About this exercise: From the first line to the last, give the data again exactly.
==== Supplied data
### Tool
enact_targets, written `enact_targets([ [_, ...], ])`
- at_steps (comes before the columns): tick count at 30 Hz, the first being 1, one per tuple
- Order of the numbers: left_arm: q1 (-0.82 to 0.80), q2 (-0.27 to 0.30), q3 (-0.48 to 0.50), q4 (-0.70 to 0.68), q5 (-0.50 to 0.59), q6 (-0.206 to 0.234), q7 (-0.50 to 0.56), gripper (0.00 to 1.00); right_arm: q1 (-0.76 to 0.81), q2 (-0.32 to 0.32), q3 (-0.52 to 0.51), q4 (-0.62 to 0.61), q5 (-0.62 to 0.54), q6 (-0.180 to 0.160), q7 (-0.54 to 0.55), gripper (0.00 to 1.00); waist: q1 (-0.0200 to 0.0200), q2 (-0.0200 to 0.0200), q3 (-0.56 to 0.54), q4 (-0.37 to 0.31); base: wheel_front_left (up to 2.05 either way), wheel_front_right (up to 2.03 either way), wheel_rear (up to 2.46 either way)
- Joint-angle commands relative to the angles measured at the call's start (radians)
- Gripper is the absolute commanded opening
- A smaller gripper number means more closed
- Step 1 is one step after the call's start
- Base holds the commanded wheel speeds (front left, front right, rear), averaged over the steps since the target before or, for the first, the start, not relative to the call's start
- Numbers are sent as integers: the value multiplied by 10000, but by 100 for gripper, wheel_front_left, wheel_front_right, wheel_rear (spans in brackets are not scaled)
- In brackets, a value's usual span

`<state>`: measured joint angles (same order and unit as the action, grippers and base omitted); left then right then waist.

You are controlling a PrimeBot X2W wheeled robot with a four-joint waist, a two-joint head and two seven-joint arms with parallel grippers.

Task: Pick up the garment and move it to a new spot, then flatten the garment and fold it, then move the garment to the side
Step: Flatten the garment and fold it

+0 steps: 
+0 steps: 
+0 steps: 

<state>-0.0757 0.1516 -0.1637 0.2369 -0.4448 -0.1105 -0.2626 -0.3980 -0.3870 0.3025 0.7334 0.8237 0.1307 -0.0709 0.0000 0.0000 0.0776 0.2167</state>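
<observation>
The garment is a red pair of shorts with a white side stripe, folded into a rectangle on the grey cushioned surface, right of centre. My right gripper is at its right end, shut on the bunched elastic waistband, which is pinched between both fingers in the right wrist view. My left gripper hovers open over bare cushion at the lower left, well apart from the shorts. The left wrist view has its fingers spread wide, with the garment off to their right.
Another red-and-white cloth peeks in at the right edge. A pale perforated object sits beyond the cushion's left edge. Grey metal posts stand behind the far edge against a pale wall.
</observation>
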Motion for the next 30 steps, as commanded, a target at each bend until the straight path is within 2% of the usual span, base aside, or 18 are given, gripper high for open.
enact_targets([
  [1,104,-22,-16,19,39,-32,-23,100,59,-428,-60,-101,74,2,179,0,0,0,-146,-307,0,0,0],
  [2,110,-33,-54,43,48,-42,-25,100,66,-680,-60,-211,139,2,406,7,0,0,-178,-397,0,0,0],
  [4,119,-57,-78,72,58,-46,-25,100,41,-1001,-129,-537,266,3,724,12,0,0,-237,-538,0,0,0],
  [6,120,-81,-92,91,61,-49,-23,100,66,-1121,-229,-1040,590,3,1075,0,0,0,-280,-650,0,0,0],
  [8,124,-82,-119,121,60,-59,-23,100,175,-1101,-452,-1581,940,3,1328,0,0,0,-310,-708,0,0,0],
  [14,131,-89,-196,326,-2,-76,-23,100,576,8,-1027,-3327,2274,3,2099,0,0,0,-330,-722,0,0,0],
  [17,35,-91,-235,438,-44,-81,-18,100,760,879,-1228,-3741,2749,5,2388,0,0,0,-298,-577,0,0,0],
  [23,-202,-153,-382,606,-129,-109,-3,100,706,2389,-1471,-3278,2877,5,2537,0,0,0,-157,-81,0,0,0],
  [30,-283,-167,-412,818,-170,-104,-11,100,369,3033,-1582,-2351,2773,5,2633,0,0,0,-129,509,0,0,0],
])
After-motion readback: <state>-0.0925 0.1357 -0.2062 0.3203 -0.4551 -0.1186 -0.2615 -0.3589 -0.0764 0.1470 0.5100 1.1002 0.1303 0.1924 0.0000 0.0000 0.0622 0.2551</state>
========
Your solution:
### Tool
enact_targets, written `enact_targets([ [_, ...], ])`
- at_steps (comes before the columns): tick count at 30 Hz, the first being 1, one per tuple
- Order of the numbers: left_arm: q1 (-0.82 to 0.80), q2 (-0.27 to 0.30), q3 (-0.48 to 0.50), q4 (-0.70 to 0.68), q5 (-0.50 to 0.59), q6 (-0.206 to 0.234), q7 (-0.50 to 0.56), gripper (0.00 to 1.00); right_arm: q1 (-0.76 to 0.81), q2 (-0.32 to 0.32), q3 (-0.52 to 0.51), q4 (-0.62 to 0.61), q5 (-0.62 to 0.54), q6 (-0.180 to 0.160), q7 (-0.54 to 0.55), gripper (0.00 to 1.00); waist: q1 (-0.0200 to 0.0200), q2 (-0.0200 to 0.0200), q3 (-0.56 to 0.54), q4 (-0.37 to 0.31); base: wheel_front_left (up to 2.05 either way), wheel_front_right (up to 2.03 either way), wheel_rear (up to 2.46 either way)
- Joint-angle commands relative to the angles measured at the call's start (radians)
- Gripper is the absolute commanded opening
- A smaller gripper number means more closed
- Step 1 is one step after the call's start
- Base holds the commanded wheel speeds (front left, front right, rear), averaged over the steps since the target before or, for the first, the start, not relative to the call's start
- Numbers are sent as integers: the value multiplied by 10000, but by 100 for gripper, wheel_front_left, wheel_front_right, wheel_rear (spans in brackets are not scaled)
- In brackets, a value's usual span

`<state>`: measured joint angles (same order and unit as the action, grippers and base omitted); left then right then waist.

You are controlling a PrimeBot X2W wheeled robot with a four-joint waist, a two-joint head and two seven-joint arms with parallel grippers.

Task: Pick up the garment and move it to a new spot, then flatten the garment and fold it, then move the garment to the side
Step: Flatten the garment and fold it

+0 steps: 
+0 steps: 
+0 steps: 

<state>-0.0757 0.1516 -0.1637 0.2369 -0.4448 -0.1105 -0.2626 -0.3980 -0.3870 0.3025 0.7334 0.8237 0.1307 -0.0709 0.0000 0.0000 0.0776 0.2167</state>
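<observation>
The garment is a red pair of shorts with a white side stripe, folded into a rectangle on the grey cushioned surface, right of centre. My right gripper is at its right end, shut on the bunched elastic waistband, which is pinched between both fingers in the right wrist view. My left gripper hovers open over bare cushion at the lower left, well apart from the shorts. The left wrist view has its fingers spread wide, with the garment off to their right.
Another red-and-white cloth peeks in at the right edge. A pale perforated object sits beyond the cushion's left edge. Grey metal posts stand behind the far edge against a pale wall.
</observation>
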Motion for the next 30 steps, as commanded, a target at each bend until the straight path is within 2% of the usual span, base aside, or 18 are given, gripper high for open.
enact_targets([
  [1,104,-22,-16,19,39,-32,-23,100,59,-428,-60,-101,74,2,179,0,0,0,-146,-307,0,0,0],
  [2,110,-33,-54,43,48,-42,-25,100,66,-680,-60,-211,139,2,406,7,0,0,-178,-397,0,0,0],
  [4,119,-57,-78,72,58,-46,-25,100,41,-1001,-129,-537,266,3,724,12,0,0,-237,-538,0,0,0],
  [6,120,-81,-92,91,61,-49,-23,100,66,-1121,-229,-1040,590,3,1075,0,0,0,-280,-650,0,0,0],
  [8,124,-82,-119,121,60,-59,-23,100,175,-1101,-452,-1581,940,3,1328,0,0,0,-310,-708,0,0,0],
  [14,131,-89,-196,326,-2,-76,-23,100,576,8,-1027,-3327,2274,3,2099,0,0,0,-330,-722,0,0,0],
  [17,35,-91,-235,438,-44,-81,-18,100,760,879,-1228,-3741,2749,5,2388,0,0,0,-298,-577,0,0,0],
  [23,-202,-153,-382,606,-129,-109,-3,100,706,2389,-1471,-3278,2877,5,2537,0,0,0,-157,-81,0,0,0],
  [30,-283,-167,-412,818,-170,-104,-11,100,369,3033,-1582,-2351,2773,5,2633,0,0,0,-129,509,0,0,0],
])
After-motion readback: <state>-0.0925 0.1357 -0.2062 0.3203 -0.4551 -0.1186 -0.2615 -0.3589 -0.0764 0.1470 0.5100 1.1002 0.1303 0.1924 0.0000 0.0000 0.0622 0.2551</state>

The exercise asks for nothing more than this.